What you should do: Once every line below with "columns" has been counted, state the total and nothing else.

Data section:
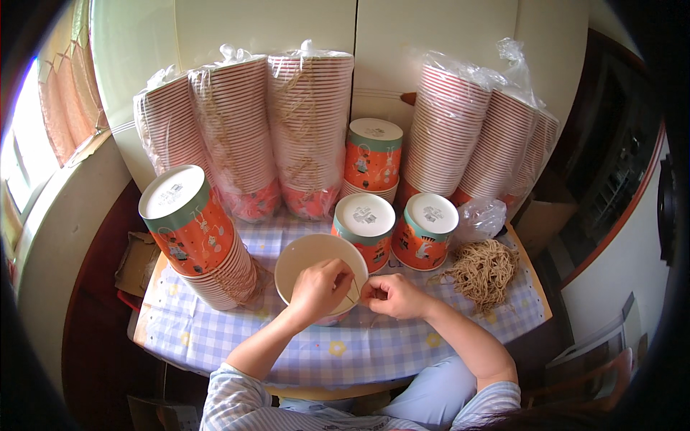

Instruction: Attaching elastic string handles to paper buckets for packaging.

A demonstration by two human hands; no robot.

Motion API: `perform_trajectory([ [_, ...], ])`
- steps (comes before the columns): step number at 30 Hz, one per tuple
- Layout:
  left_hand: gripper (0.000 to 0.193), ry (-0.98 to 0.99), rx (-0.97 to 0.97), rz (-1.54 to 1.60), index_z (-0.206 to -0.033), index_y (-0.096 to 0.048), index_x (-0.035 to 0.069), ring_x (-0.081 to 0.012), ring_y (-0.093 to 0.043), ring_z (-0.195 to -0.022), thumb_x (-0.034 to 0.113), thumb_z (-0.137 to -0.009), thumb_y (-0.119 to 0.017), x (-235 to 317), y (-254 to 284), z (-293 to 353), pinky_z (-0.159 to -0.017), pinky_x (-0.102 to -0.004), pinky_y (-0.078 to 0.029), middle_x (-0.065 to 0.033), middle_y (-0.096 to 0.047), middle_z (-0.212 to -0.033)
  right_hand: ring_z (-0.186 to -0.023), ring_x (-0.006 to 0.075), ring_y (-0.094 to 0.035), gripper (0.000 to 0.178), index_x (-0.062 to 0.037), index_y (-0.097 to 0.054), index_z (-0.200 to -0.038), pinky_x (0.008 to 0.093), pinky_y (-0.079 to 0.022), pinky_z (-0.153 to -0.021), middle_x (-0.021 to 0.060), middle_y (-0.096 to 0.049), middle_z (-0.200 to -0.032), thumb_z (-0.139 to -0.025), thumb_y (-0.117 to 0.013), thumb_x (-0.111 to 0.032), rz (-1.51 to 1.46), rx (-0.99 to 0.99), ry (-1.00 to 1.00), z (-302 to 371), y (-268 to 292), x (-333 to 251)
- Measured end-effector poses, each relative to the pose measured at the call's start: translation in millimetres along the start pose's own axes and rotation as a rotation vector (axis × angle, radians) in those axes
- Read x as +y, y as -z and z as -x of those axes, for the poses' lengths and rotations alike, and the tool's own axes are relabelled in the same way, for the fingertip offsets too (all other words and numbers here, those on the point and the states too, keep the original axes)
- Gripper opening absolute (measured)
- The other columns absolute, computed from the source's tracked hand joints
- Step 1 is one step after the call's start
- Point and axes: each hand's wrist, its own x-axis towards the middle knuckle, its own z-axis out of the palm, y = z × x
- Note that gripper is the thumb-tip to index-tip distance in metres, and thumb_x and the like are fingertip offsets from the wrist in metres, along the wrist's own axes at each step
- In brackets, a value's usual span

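Observation:
An open paper bucket (293,260) stands upright at the middle of the table, its white inside showing. Over its near rim, my left hand (323,287) is closed in a pinch on a thin tan cord (353,293). The cord runs at the bucket's right rim, between my two hands. My right hand (394,296) is closed at that same rim, fingertips pinched on the cord. Part of the cord is hidden by my fingers. To the right lies a tangled heap of tan cord (485,274).
Two upside-down orange and green buckets (363,215) (431,215) stand behind mine. A leaning bucket stack (188,223) with cords on its side is at left. Tall plastic-wrapped stacks (309,129) (449,122) and another bucket stack (373,154) line the back. A checked cloth (287,355) covers the table.

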Motion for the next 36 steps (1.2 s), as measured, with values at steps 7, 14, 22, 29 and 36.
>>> perform_trajectory([
  [7,0.029,-0.112,-0.151,-0.249,-0.086,-0.056,0.005,-0.0274,-0.055,-0.087,0.025,-0.068,-0.069,16.6,22.4,6.0,-0.069,-0.0383,-0.046,-0.0082,-0.057,-0.090,-0.065,0.0087,-0.055,0.012,-0.0009,-0.058,-0.082,0.0268,-0.046,-0.061,0.0051,-0.061,-0.071,-0.074,-0.059,-0.010,0.085,0.074,-0.040,5.5,1.8,5.2],
  [14,0.024,-0.188,-0.399,-0.599,-0.081,-0.060,0.009,-0.0227,-0.054,-0.088,0.026,-0.066,-0.068,12.5,28.5,16.8,-0.070,-0.0369,-0.046,-0.0051,-0.057,-0.086,-0.068,0.0100,-0.057,0.015,-0.0017,-0.058,-0.084,0.0266,-0.046,-0.064,0.0054,-0.062,-0.074,-0.076,-0.059,-0.014,0.078,0.011,-0.106,10.1,-1.0,4.1],
  [22,0.010,-0.141,-0.184,-0.672,-0.072,-0.058,0.010,-0.0209,-0.052,-0.091,0.012,-0.064,-0.064,-7.4,42.8,32.1,-0.078,-0.0372,-0.040,-0.0019,-0.056,-0.084,-0.060,0.0113,-0.056,0.019,-0.0001,-0.059,-0.087,0.0270,-0.046,-0.058,0.0056,-0.064,-0.077,-0.080,-0.057,-0.017,-0.046,-0.127,-0.265,8.0,-27.7,3.0],
  [29,0.019,-0.136,0.252,-0.574,-0.081,-0.057,0.009,-0.0245,-0.051,-0.089,0.006,-0.063,-0.063,-6.8,26.6,77.2,-0.076,-0.0376,-0.039,-0.0046,-0.054,-0.085,-0.059,0.0084,-0.054,0.025,-0.0011,-0.061,-0.089,0.0251,-0.045,-0.056,0.0036,-0.064,-0.078,-0.082,-0.058,-0.025,-0.077,-0.324,-0.341,7.8,-45.2,24.6],
  [36,0.012,0.381,0.122,0.290,-0.089,-0.063,0.004,-0.0162,-0.057,-0.077,0.009,-0.078,-0.061,-18.2,-29.8,136.0,-0.064,-0.0248,-0.043,-0.0069,-0.060,-0.083,-0.062,0.0073,-0.053,0.022,-0.0027,-0.061,-0.088,0.0235,-0.044,-0.058,0.0012,-0.062,-0.076,-0.082,-0.058,-0.024,-0.144,-0.323,-0.311,8.2,-59.5,27.8],
])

Answer to this exercise: 2